Exercise details:
How many lines in the listing include the string "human"? Reply with the number alone.
#### Provided records
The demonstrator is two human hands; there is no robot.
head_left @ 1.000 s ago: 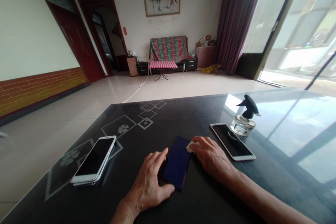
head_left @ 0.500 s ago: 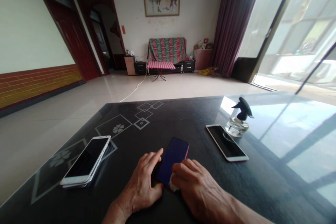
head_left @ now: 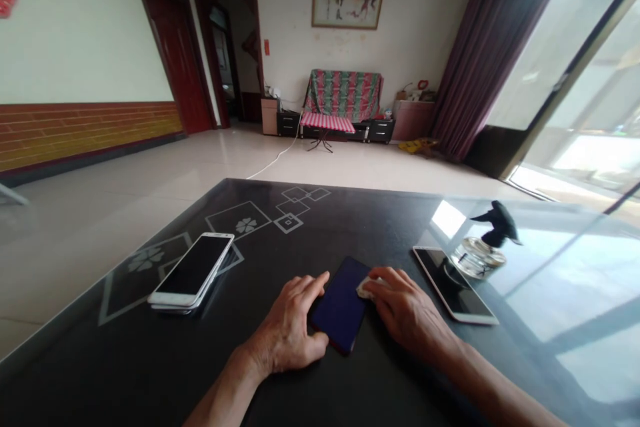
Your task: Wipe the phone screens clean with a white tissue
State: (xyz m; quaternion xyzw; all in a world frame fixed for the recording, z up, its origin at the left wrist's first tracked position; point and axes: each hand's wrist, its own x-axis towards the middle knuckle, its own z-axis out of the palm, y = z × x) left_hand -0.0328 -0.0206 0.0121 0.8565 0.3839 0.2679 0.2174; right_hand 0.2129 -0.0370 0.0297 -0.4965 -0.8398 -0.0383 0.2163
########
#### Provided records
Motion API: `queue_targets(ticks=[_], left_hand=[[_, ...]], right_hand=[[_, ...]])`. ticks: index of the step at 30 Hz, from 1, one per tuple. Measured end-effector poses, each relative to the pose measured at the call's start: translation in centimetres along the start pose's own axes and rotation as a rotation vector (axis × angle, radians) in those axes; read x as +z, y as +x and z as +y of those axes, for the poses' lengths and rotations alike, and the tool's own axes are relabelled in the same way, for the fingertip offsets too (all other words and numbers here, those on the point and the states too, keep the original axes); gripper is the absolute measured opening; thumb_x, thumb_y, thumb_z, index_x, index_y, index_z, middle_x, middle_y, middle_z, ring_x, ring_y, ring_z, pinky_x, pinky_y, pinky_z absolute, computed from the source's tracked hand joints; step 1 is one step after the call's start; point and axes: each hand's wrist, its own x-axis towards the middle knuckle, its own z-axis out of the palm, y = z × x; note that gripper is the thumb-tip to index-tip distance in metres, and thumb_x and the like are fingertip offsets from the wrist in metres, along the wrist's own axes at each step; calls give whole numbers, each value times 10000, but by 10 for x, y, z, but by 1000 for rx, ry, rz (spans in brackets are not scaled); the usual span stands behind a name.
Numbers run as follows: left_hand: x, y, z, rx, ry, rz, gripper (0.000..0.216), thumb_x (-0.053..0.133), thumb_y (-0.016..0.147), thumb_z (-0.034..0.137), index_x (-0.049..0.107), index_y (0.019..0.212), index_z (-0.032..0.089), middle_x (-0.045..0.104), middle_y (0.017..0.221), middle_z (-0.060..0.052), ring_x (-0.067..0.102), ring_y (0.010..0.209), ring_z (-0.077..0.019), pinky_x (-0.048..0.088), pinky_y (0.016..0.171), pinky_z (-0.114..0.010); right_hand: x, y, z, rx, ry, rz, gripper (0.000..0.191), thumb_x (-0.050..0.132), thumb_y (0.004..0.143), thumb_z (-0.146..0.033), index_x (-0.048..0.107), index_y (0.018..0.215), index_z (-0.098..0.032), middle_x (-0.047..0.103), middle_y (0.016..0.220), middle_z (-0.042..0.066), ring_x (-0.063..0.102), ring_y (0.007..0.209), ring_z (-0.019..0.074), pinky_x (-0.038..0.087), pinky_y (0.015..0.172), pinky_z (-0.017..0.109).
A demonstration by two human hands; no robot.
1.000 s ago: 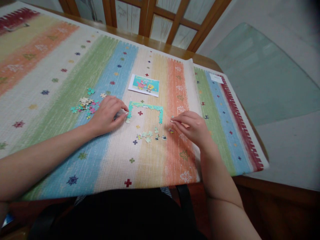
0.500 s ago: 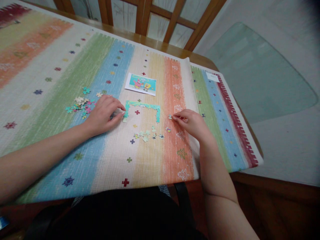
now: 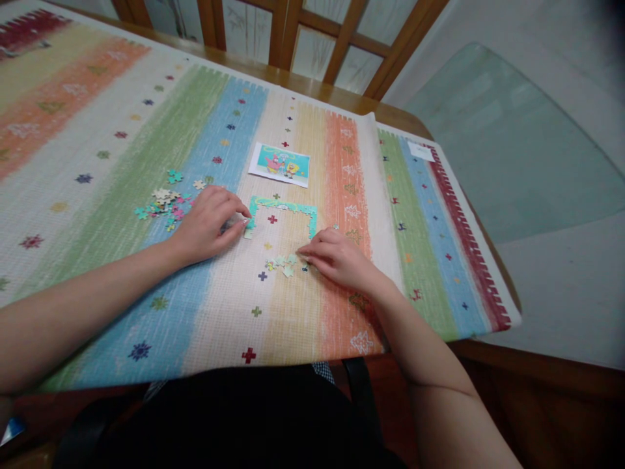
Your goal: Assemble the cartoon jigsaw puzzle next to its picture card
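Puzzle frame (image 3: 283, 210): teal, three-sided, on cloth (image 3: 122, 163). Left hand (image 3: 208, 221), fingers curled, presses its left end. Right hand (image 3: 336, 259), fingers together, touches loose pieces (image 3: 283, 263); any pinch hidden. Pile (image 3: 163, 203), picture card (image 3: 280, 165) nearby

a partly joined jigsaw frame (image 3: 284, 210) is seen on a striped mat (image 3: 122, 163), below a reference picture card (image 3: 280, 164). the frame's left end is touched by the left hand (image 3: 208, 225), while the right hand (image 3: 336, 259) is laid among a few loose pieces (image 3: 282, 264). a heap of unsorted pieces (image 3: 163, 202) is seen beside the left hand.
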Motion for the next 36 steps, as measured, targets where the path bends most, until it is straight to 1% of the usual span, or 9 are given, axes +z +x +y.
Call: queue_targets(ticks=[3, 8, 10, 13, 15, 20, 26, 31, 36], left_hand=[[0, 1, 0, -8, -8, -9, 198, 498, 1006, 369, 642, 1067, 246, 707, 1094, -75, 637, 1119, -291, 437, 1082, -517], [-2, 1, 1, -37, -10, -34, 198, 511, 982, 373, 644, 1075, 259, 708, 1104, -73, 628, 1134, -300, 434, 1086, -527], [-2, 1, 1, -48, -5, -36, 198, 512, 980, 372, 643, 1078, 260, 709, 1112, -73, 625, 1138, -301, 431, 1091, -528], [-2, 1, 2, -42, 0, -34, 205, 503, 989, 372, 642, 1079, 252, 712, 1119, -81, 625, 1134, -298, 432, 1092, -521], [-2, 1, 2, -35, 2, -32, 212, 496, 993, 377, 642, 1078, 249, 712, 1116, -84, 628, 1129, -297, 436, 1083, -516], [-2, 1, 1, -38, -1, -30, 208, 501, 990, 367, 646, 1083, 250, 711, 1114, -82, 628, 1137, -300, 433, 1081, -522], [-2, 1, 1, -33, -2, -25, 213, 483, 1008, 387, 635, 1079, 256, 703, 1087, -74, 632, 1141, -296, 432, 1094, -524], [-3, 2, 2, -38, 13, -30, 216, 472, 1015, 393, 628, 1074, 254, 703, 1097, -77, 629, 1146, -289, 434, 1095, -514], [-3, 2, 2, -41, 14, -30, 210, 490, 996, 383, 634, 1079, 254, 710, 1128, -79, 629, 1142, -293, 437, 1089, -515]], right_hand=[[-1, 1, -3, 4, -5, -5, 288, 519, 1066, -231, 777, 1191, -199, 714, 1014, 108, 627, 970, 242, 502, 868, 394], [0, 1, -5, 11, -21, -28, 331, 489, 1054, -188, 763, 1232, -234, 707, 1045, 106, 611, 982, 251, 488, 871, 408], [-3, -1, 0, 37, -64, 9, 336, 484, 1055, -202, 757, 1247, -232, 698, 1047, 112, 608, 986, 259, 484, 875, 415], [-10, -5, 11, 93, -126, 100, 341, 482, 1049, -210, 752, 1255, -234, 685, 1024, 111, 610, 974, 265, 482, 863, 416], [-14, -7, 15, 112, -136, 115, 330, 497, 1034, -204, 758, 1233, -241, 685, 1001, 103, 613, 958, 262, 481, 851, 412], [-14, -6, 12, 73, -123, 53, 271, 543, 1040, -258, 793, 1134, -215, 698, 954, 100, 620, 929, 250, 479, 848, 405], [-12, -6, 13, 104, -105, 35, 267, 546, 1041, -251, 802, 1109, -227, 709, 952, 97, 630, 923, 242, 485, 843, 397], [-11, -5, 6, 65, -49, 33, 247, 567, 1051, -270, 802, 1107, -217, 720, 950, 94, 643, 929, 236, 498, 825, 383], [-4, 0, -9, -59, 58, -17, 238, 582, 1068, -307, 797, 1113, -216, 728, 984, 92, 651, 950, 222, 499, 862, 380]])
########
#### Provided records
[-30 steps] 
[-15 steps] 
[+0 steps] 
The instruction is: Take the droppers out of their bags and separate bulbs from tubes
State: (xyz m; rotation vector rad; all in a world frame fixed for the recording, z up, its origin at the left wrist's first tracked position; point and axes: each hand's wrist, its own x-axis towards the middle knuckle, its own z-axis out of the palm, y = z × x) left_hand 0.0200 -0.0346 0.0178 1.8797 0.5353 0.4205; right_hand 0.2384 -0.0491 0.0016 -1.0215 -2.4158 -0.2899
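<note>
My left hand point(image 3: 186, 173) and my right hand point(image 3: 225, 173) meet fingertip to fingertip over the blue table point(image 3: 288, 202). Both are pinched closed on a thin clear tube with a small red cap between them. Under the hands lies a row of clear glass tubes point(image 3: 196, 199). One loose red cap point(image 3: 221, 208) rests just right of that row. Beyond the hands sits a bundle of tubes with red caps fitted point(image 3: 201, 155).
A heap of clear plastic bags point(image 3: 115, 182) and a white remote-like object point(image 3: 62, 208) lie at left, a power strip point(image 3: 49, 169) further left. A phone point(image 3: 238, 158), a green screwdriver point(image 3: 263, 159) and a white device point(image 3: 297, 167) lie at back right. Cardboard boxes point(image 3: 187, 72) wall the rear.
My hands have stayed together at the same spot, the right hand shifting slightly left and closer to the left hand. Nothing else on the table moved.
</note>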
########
The completed task:
2